QAFS - Quality Aware Feature Store

Just released QAFS another machine learning engineering tool to help build and maintain ML products. Building machine learning models are becoming easier every year.. doing .fit on a toy dataset and see the metrics is great however when we move to production side the fun is ~~almost~~ over. How do I know the metrics are not killing our company? and what about potentially doing bad recommendations for four months? Actually I do not know, but we can try minimize the risks using Feature Store + Data Quality Checks + Monitoring stack.
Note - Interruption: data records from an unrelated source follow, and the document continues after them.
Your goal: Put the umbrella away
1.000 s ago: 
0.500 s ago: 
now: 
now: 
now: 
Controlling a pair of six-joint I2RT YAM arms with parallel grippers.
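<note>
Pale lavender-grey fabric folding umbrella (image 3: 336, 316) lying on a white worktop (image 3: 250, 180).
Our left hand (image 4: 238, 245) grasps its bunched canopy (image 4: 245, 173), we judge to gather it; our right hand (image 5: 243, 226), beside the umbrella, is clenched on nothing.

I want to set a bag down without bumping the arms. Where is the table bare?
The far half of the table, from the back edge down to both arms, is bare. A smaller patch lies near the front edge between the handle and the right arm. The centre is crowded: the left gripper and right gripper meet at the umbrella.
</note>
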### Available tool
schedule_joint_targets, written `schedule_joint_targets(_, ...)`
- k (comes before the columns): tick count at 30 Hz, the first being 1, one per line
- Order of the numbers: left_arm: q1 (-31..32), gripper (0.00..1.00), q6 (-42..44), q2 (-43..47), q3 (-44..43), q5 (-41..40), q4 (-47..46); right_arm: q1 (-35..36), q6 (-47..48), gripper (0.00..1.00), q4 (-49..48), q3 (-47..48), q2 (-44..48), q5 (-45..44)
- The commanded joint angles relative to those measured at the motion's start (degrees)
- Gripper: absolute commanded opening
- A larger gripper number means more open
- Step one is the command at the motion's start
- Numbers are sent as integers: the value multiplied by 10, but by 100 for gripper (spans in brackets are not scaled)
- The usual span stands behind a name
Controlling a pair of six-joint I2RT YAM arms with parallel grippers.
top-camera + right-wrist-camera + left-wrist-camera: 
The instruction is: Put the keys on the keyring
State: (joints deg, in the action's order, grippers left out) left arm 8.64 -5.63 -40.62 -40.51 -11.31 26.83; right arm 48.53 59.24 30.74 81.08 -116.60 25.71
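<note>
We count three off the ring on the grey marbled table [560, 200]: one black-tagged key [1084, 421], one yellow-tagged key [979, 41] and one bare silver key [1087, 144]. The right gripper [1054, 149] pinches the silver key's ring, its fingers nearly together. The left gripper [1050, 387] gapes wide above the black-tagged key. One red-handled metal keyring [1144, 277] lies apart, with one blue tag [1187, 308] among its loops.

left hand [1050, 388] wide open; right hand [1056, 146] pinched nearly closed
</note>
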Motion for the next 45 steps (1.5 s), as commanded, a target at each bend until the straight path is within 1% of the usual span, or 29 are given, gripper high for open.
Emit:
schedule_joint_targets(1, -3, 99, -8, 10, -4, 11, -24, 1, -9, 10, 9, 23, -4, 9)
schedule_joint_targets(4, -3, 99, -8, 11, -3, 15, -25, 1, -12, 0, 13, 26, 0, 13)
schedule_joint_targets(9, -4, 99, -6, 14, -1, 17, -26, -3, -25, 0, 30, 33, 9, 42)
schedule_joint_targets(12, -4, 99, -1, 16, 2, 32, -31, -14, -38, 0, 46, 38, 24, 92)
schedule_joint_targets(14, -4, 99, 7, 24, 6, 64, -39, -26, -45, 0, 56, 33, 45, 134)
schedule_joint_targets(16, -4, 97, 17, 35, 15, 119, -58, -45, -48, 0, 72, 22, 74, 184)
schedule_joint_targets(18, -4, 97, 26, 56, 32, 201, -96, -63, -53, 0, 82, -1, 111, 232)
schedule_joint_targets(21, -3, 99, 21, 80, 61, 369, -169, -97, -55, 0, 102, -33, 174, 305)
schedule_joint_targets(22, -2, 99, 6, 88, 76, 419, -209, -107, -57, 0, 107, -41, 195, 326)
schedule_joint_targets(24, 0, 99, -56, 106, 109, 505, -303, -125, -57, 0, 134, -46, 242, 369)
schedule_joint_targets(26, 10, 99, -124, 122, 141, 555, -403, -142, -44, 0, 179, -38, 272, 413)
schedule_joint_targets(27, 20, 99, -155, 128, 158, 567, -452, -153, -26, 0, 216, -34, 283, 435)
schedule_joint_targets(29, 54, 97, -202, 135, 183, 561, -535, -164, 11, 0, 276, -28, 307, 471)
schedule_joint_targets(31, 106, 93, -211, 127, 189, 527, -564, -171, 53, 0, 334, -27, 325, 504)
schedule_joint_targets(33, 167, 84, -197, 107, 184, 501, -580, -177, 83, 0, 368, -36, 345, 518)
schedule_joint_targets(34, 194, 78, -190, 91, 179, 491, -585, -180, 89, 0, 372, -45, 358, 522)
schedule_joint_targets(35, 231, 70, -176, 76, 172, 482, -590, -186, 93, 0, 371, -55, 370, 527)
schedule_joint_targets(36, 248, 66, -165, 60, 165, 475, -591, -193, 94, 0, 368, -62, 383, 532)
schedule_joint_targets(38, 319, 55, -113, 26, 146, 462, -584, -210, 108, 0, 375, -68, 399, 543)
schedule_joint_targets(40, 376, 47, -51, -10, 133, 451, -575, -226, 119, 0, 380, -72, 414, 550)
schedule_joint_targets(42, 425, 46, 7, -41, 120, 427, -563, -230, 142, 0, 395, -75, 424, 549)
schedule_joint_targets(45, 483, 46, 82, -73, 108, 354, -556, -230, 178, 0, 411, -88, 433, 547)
The main idea is the ML teams keep the data pipelines simple and be able to scale, for this reason QAFS was build to use an existing infraestructure e.g., run on a local machine and scale to Dask or Spark (not supported yet) cluster.

Feature Store

Using the same features at training and serving time is far the main advantage of an feature store, in this way we know the models are consuming the same features as they are trained. Others caracteristics are sharing features acros projects/teams, feature versioning, query and process data by datetime and metadata tagging.

Feature Store Overview

Feast is a popular Feature Store however deploying and maitain Feast could be painful. For more details about the feature store concept .

Data Quality Check

Code bugs are harder to find and fix until you see data bugs then the “hard” definition will be in another level. Code testing and documentation is an standard software engineer task in any project but an ML project is basically code + data which make engineers life even harder to put these projects in production. The concept of “data is correct” change over time depending of the application some validation done yesterday can be invalid for tomorrow’s data, btw a interesting paper Pervasive Label Errors in Test Sets Destabilize Machine Learning Benchmarks shows that bad data can effectively reduce model capacity by 3 times (if you like papers 😉).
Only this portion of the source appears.